▸ Your instructions:
Where a line in the records holds "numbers", count it once; return only the final number.

Dataset items
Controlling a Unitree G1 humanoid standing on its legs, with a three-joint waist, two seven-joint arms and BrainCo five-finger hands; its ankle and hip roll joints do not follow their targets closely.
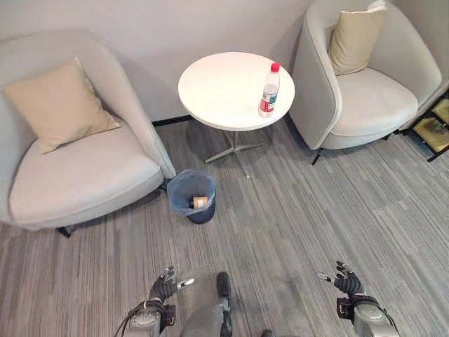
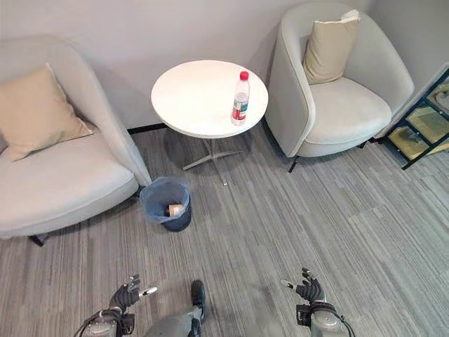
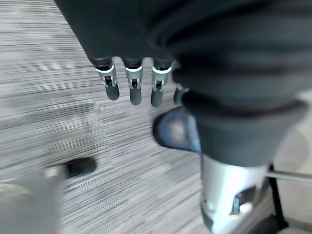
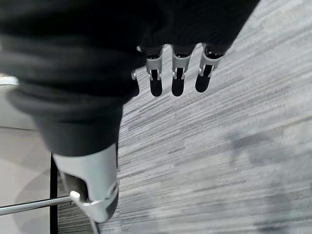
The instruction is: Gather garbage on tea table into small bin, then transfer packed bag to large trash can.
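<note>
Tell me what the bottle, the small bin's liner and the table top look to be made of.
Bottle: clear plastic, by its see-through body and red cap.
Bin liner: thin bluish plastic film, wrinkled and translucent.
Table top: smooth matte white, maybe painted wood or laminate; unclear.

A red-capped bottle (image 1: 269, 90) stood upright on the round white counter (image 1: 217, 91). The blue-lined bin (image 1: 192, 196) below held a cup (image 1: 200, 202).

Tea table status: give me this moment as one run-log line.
water bottle: upright on tea table | small bin: on floor, cup inside | left hand: open, empty | right hand: open, empty
</note>
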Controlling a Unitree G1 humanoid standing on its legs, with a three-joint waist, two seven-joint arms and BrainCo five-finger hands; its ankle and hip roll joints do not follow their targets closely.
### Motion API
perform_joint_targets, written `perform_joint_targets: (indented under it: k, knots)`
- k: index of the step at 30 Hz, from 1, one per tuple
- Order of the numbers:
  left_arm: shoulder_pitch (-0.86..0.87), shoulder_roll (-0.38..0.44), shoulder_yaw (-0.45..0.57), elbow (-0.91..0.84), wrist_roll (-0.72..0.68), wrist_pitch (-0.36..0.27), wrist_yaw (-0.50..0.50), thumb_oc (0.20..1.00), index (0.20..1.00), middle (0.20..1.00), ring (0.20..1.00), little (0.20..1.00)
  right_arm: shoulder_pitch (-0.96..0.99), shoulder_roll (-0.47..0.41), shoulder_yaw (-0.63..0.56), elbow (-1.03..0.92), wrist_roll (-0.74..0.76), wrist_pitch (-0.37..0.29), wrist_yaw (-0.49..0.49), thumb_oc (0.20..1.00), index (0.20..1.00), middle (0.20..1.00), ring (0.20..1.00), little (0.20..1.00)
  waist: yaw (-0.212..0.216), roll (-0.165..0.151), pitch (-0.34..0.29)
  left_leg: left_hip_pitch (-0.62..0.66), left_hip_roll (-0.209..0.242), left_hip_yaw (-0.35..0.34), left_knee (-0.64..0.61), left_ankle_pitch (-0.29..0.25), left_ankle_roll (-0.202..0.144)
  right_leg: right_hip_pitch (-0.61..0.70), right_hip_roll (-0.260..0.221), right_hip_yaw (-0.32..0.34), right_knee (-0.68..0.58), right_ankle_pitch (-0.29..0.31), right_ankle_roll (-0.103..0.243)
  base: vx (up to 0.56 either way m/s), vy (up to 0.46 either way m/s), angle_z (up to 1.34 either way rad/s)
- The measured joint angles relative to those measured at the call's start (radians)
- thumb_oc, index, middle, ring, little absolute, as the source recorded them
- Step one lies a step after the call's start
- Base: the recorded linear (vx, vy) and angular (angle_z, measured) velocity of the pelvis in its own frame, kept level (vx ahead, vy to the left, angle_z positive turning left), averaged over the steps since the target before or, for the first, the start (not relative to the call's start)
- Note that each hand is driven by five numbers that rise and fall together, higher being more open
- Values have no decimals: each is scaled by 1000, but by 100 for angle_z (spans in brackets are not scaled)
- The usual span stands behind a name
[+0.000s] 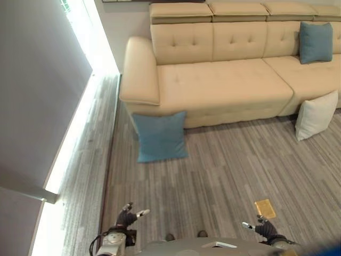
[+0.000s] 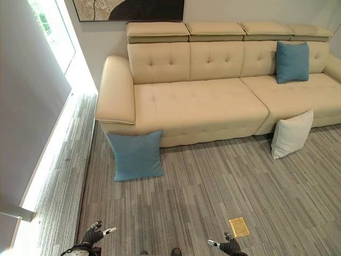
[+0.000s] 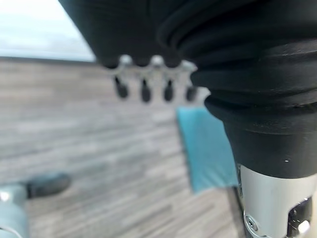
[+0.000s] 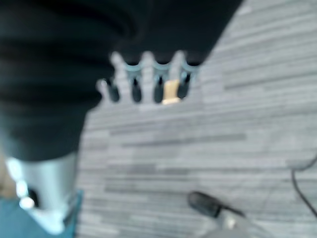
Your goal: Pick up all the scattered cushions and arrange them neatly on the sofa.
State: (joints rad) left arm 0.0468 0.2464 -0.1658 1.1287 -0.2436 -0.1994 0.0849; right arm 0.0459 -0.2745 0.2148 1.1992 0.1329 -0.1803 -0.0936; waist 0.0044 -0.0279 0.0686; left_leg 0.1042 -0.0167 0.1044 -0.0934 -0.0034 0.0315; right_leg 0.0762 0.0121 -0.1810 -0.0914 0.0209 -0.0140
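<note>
While both hands hang low over the grey floor (image 2: 213,197), the left hand (image 1: 127,217) and right hand (image 1: 264,228) hold nothing, fingers loose and a little apart. One blue cushion (image 2: 136,155) leans on the sofa (image 2: 197,109) front, and a white cushion (image 2: 291,134) leans farther right. Another blue cushion (image 2: 292,62) sits on the sofa, and a small yellow plate (image 2: 238,226) lies near the right hand.

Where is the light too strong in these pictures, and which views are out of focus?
In the left eye view, daylight from the window burns out to white and lays a bright strip along the floor; the sofa is evenly lit. In the left wrist view the teal cushion is soft, out of focus. In the right wrist view the right hand itself is blurred.
</note>
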Motion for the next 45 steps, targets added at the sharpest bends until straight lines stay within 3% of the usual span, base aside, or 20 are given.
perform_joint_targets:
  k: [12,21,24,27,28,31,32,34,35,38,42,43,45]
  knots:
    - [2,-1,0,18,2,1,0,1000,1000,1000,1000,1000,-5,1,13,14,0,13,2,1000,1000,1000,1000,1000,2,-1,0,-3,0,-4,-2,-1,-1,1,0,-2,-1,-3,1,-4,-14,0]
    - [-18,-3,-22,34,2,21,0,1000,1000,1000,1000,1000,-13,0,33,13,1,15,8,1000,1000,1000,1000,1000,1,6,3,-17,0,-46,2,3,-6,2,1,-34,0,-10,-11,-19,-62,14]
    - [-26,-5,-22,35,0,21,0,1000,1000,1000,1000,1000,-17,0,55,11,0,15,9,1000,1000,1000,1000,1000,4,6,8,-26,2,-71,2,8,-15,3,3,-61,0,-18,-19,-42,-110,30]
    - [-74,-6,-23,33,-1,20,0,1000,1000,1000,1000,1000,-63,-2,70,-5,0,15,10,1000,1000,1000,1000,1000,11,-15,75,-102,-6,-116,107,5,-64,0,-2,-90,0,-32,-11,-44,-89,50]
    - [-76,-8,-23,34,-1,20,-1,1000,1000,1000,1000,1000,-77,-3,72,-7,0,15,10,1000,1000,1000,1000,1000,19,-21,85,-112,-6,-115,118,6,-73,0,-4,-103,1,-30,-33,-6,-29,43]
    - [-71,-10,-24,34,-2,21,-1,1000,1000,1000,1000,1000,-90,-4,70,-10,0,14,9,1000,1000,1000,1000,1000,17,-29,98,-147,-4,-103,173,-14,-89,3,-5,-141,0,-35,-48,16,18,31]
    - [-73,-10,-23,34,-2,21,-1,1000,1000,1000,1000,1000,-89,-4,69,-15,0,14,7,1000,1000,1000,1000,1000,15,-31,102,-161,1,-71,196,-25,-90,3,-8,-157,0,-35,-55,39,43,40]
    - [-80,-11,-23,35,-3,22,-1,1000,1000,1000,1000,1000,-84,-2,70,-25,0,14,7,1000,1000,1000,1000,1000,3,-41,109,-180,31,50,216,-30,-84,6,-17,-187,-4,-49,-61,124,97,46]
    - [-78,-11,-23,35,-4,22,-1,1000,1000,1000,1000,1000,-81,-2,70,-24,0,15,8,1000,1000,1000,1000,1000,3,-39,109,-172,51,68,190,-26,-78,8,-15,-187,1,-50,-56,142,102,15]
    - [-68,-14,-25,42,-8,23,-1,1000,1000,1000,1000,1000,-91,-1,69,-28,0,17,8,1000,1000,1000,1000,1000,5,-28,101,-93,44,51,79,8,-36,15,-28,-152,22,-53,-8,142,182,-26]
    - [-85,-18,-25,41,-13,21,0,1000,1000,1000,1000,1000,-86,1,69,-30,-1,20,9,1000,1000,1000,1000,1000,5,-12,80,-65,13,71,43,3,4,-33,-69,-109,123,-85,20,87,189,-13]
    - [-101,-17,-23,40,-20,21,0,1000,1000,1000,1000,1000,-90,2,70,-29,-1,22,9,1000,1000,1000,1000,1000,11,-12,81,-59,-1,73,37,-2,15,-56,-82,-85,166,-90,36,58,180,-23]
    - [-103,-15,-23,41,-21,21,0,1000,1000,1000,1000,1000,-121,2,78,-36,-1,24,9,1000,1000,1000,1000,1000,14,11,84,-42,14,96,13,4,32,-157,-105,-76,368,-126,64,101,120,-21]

▸ Completed task:
2